Pull out every line with the word "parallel" from the entries below.

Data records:
"""

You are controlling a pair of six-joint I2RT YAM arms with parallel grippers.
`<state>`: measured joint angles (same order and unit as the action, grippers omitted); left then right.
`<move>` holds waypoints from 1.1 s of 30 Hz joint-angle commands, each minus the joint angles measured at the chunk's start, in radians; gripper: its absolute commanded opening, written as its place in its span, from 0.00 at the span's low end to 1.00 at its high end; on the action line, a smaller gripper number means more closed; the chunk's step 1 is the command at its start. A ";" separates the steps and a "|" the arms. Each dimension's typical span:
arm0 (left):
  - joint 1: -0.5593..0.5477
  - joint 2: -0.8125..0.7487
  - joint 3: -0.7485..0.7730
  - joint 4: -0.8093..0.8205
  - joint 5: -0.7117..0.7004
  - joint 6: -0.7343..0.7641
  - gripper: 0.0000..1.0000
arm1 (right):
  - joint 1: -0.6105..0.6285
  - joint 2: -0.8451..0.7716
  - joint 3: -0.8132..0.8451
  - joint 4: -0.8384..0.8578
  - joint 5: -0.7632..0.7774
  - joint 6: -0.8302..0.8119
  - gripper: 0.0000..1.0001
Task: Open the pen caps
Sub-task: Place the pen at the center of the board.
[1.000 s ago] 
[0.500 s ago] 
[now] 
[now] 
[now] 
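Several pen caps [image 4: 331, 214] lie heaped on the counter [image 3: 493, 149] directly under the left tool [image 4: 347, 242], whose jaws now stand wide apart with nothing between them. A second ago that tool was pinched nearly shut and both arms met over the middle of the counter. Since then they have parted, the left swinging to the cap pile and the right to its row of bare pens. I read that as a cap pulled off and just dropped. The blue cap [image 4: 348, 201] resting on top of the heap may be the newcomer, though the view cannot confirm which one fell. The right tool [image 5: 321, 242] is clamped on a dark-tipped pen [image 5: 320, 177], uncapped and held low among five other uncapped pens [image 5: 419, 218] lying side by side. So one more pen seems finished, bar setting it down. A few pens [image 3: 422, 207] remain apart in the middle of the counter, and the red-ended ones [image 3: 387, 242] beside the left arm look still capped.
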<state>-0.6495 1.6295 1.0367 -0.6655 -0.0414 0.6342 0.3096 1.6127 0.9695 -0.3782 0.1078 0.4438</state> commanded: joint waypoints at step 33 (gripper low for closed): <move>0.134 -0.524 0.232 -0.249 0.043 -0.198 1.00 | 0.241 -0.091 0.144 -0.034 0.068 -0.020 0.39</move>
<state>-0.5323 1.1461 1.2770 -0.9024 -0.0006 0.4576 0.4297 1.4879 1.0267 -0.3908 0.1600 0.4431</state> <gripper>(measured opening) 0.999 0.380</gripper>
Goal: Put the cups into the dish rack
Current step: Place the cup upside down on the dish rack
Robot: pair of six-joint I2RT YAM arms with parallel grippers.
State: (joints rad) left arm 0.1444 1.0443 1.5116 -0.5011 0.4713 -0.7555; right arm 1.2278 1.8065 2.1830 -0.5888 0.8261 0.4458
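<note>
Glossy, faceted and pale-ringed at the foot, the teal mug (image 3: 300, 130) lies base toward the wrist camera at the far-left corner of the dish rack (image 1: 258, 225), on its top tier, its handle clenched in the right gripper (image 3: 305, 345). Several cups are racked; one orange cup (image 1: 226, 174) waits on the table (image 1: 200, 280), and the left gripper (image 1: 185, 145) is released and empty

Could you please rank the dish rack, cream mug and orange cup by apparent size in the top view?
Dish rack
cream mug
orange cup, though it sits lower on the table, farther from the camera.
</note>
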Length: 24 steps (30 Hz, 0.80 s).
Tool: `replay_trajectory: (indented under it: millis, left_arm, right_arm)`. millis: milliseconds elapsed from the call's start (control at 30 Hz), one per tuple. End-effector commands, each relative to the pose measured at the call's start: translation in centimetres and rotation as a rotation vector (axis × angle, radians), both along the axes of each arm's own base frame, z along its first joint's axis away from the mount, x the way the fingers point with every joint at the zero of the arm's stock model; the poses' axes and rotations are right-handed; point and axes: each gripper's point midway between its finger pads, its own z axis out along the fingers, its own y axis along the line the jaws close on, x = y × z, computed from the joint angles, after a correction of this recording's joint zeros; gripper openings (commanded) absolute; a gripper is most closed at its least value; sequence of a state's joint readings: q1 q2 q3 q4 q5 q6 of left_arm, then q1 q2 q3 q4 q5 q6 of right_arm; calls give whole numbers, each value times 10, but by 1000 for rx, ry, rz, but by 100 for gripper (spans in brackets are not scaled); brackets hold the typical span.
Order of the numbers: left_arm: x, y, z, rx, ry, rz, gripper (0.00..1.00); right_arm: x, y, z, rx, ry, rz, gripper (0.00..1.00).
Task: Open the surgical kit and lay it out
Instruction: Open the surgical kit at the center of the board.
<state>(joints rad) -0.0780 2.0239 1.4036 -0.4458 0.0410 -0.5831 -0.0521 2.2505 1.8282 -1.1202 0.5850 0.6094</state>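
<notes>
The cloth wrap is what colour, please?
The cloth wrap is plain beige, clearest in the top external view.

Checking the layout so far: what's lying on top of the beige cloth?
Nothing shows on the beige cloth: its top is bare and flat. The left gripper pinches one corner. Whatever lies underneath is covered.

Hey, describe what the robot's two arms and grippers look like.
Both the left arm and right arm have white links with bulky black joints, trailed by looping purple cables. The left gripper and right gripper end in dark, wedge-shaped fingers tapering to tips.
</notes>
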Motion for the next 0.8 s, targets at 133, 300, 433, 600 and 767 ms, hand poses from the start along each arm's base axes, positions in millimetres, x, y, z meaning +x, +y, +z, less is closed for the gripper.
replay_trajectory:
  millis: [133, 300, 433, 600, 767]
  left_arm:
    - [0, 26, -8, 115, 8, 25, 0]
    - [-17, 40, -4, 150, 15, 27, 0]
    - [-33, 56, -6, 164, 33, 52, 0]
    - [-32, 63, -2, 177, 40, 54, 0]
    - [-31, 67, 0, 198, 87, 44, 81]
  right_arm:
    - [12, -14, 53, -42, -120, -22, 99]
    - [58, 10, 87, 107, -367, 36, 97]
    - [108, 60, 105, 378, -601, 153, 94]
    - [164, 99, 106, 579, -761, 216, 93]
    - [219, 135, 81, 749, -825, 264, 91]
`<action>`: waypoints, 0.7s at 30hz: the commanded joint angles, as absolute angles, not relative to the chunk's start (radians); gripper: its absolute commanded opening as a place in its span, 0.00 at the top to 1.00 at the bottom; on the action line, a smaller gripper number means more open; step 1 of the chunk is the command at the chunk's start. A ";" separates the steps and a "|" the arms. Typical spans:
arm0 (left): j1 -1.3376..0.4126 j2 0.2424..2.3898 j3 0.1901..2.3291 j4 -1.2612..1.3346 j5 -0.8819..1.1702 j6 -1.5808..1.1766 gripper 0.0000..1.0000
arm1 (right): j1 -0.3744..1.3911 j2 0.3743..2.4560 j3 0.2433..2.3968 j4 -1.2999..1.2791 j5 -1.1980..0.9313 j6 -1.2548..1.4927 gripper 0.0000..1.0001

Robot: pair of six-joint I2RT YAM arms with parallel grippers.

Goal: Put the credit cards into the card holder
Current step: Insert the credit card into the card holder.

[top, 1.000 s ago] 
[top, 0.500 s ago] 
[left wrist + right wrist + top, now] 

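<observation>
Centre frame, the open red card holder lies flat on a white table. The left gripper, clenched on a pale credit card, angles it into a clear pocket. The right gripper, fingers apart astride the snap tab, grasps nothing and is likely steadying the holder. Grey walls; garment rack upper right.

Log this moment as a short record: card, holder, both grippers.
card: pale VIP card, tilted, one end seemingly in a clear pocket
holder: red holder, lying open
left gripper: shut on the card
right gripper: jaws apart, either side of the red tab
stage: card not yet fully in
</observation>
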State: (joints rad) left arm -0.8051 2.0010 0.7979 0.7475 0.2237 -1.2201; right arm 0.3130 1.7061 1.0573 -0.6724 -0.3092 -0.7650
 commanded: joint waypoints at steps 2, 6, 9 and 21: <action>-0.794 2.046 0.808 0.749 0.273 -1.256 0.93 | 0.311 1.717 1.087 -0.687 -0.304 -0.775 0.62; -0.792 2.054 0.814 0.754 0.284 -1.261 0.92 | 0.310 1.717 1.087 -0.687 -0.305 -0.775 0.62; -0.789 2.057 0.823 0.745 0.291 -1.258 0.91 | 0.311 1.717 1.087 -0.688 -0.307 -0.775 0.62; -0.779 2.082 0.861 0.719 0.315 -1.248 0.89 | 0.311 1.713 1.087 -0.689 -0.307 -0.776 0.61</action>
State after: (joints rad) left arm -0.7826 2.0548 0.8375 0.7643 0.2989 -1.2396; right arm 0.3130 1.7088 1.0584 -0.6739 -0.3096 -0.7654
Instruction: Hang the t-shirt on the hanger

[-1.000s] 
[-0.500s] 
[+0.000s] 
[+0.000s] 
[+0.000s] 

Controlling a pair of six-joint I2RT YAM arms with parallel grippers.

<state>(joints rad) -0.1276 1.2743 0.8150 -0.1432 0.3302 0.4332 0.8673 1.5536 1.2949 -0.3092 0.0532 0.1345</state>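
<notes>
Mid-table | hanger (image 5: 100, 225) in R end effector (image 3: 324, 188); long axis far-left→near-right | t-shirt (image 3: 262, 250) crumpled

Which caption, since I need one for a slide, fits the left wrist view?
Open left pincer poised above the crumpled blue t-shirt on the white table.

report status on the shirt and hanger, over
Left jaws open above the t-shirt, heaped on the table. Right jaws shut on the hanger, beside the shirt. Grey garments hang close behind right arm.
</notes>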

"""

▸ **Response below**
You are controlling a pair of six-joint I2RT YAM arms with parallel grippers.
Robot: pair of six-joint I2RT YAM arms with parallel grippers.
Robot: pair of six-joint I2RT YAM arms with parallel grippers.
Controlling a pair of six-joint I2RT YAM arms with parallel grippers.

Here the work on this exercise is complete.